Estimating the Potential Effects of an Invading Species, Lionfish (Pterois volitans), in Biscayne Bay through a Size-Structured Model

Monday, August 18, 2014: 4:40 PM
205C (Centre des congrès de Québec // Québec City Convention Centre)
Nicholas Bernal , Biology, University of Miami, Coral Gables, FL
Donald DeAngelis , Biology Department, University of Miami, Coral Gables, FL
The lionfish (P. volitans) is a recent invader of benthic habitats in Biscayne Bay. Prior studies suggest the lionfish consumes a wide range of prey items.  This generalist diet may have significant overlap with that of native fishes, such as those from the Snapper-Grouper complex, occupying a similar niche.  Therefore it is important to estimate the potential impact of this invader on the native community.  Lionfish can tolerate a wide breadth of environmental conditions, but quantification in terms of its long term fitness across this range of conditions has yet to be determined.

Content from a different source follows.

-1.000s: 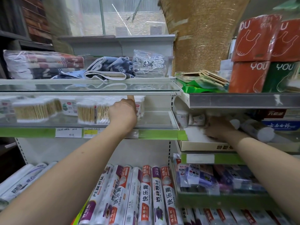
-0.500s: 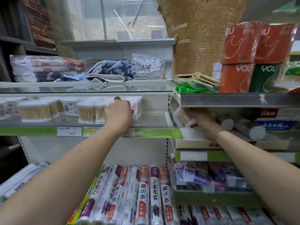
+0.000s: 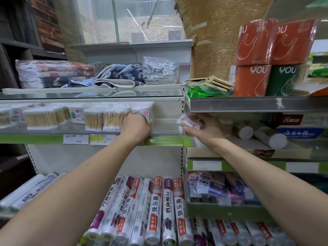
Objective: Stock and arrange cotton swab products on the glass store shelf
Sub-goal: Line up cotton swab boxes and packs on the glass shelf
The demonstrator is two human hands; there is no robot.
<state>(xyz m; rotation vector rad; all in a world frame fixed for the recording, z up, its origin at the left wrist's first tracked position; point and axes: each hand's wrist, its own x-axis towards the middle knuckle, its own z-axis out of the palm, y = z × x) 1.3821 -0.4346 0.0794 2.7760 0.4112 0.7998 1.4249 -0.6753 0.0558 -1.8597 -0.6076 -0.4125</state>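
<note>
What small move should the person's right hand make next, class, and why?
Probably carry the swab pack that the right hand holds leftward onto the glass shelf. Bare shelf shows right of the left hand, which rests against the end pack of the row.

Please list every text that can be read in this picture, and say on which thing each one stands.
"8306": handwritten on the clear plastic bag, top shelf.
"YOU": on the orange pack and the green pack.
"快乐鹅": on the cling film rolls below.
"PE": on one roll, left of those.
Price tags on the glass shelf edge: too blurred.
Cotton swab packs: labels unreadable.
</note>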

We address the question of whether lionfish are likely to survive and flourish in Biscayne Bay.  We apply a bioenergetics model to better understand how ambient environmental variables across newly invaded habitats impact metabolic function leading to growth and reproduction.  This model incorporates estimates of effects of stress from low salinity, which is highly variable in Biscayne Bay and acts as a limiting environmental stressor for native species. Studies of environmental scenarios on individual lionfish are helping us refine our understanding of thresholds of prey availability and environmental conditions necessary to sustain individuals across environmental gradients.